Dans un communiqué officiel, cette alliance exige une clarification immédiate des responsabilités de la mission onusienne. Selon ses dirigeants, des preuves accablantes confirmeraient l’implication de la MINUSCA dans la logistique des groupes armés étrangers, ce qui contreviendrait aux principes de neutralité des opérations de maintien de la paix.
Ce que révèle l’Alliance du Sursaut Patriotique
Les accusations portées par cette coalition s’appuient sur des témoignages et des observations de terrain. Les responsables de l’Alliance affirment que des mouvements de troupes et des transports de matériel ont été facilités par des acteurs liés à la MINUSCA, permettant aux mercenaires de Wagner de renforcer leurs positions autour d’Am-Dafock.
- Coordination contestée : Des sources proches des combats évoquent des échanges réguliers entre les forces onusiennes et les mercenaires, notamment via des points de passage contrôlés.
- Violation des mandats : La MINUSCA, dont la mission est de protéger les civils, serait ainsi impliquée dans des actions militaires indirectes, selon l’Alliance.
- Réactions internationales attendues : Cette affaire pourrait relancer les débats sur le rôle des forces étrangères en République centrafricaine.
Contexte et enjeux sécuritaires
La reprise d’Am-Dafock par les forces gouvernementales marque un tournant dans le conflit centrafricain. Pourtant, la présence des mercenaires russes continue de diviser les observateurs. Si certains y voient une stratégie de stabilisation, d’autres dénoncent une ingérence étrangère qui aggrave les tensions locales.

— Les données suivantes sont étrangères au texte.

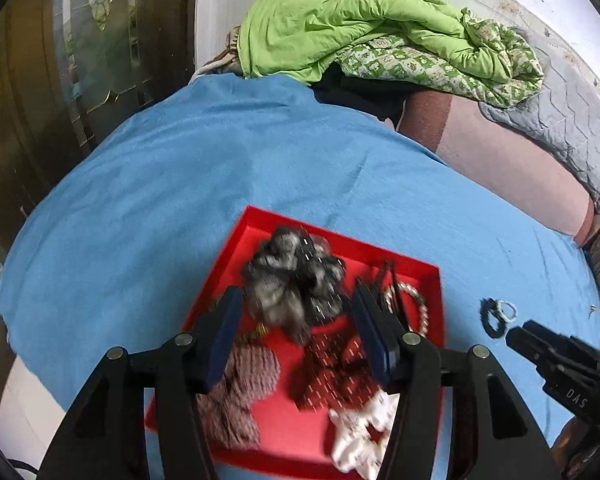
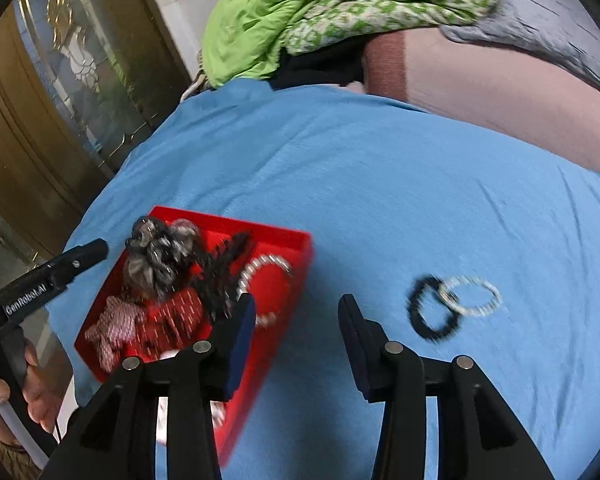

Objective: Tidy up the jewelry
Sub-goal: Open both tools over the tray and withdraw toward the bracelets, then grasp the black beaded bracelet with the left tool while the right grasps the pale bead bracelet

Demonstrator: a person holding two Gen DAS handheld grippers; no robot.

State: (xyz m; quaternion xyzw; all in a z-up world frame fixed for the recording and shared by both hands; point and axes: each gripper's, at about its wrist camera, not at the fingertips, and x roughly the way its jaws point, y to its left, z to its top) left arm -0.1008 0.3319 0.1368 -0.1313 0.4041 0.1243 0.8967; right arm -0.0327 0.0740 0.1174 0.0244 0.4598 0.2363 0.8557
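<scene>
A red tray (image 1: 430, 360) (image 2: 296, 256) sits on a blue cloth and holds a grey-black scrunchie (image 1: 292, 276) (image 2: 160, 256), a pink knitted scrunchie (image 1: 240, 384) (image 2: 116, 324), a dark red patterned one (image 1: 332, 372) (image 2: 176, 316), a white one (image 1: 360, 436), a black hair clip (image 2: 224, 268) and a pearl bracelet (image 1: 416, 304) (image 2: 260, 268). My left gripper (image 1: 296, 312) is open and empty over the tray. A black bracelet (image 2: 428, 308) (image 1: 490, 318) and a clear bead bracelet (image 2: 476, 296) (image 1: 506, 308) lie on the cloth right of the tray. My right gripper (image 2: 298, 316) is open and empty, left of them.
The blue cloth (image 1: 180, 184) (image 2: 380, 184) covers a bed. A green quilt (image 1: 360, 24) (image 2: 320, 4), a grey quilted pad (image 1: 560, 120) and a pink sheet (image 1: 500, 156) lie at the far end. A brass-framed glass door (image 1: 80, 60) (image 2: 60, 80) stands to the left.
</scene>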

Les autorités centrafricaines n’ont pas encore réagi officiellement à ces accusations. Cependant, la communauté internationale suit de près l’évolution de la situation, craignant une escalade des violences dans une région déjà fragilisée.

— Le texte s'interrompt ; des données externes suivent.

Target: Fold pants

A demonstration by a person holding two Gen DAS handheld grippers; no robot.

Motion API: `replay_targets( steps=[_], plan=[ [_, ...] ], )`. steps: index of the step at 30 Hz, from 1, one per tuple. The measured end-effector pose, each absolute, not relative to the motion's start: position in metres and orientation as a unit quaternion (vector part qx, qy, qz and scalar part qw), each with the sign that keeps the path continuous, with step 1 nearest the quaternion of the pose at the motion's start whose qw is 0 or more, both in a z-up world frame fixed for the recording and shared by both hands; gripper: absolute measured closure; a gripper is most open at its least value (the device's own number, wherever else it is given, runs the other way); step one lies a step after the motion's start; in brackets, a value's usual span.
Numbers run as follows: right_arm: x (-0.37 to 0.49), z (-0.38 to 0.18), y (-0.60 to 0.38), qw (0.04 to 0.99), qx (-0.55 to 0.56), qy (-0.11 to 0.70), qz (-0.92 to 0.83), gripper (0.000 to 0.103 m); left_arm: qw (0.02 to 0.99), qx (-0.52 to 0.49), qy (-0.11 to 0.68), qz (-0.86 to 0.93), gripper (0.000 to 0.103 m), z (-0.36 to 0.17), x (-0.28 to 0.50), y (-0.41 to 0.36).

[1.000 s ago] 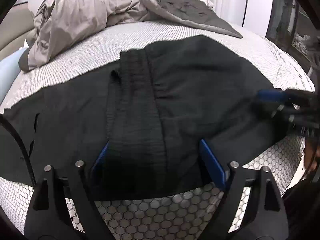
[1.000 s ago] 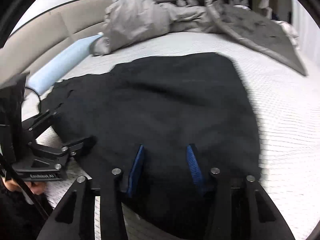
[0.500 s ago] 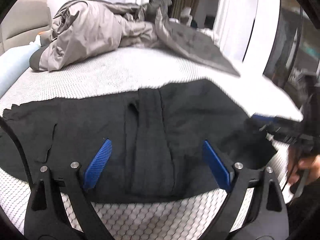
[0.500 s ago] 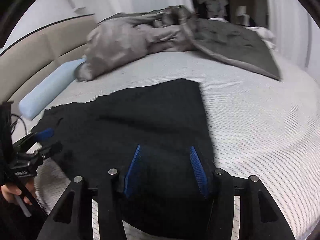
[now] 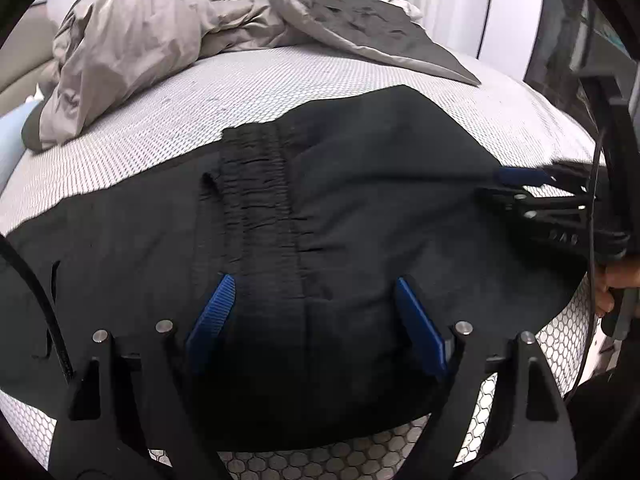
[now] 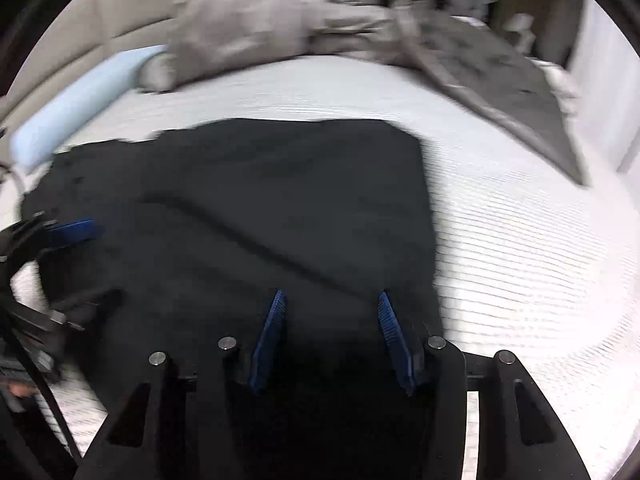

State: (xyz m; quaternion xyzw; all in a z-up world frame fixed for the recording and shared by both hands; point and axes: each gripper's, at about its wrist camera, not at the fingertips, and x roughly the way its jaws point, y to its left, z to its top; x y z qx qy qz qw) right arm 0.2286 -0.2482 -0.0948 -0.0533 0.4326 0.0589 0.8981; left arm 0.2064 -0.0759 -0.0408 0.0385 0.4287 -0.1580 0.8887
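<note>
My left gripper (image 5: 316, 312) hangs over the pants' (image 5: 360, 200) gathered waistband (image 5: 256, 184), jaws wide but closing, pads clear of the cloth. The black pants lie flat on the bed (image 5: 200, 92). My right gripper (image 6: 332, 332) stands half-wide above their near edge, gripping nothing.

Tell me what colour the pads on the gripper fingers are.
Blue pads, ribbed, clearest in the left wrist view.
</note>
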Motion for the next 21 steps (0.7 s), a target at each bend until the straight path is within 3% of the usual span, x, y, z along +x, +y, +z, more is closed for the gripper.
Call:
replay_targets(
  steps=[9, 16, 18, 20, 21],
  plan=[
    [0.225, -0.073, -0.287, 0.909, 0.057, 0.402, 0.089, 0.052, 0.900, -0.034, 0.407, -0.151, 0.021, -0.010, 0.209, -0.058],
    [0.254, -0.066, -0.280, 0.903, 0.087, 0.403, 0.122, 0.052, 0.896, 0.019, 0.421, -0.141, 0.022, -0.003, 0.269, -0.087],
    [0.266, -0.068, -0.270, 0.897, 0.088, 0.413, 0.131, 0.052, 0.890, 0.032, 0.431, -0.145, 0.027, -0.010, 0.282, -0.094],
    [0.276, -0.071, -0.256, 0.892, 0.075, 0.423, 0.141, 0.052, 0.881, 0.043, 0.450, -0.139, 0.041, -0.022, 0.295, -0.097],
    [0.280, -0.073, -0.250, 0.890, 0.068, 0.426, 0.146, 0.052, 0.879, 0.044, 0.455, -0.136, 0.042, -0.027, 0.297, -0.096]
  ],
)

Perspectives et interrogations
Alors que les combats se poursuivent, plusieurs questions restent en suspens :
- Quel sera l’impact de ces révélations sur la crédibilité de la MINUSCA ?
- Les forces gouvernementales parviendront-elles à consolider leur contrôle sur Am-Dafock sans l’appui des mercenaires ?
- La République centrafricaine peut-elle se passer de l’aide militaire étrangère dans un contexte aussi volatile ?
Une chose est sûre : la bataille d’Am-Dafock a mis en lumière les fragilités du système sécuritaire en Centrafrique et relancé les débats sur l’avenir de la présence étrangère dans le pays.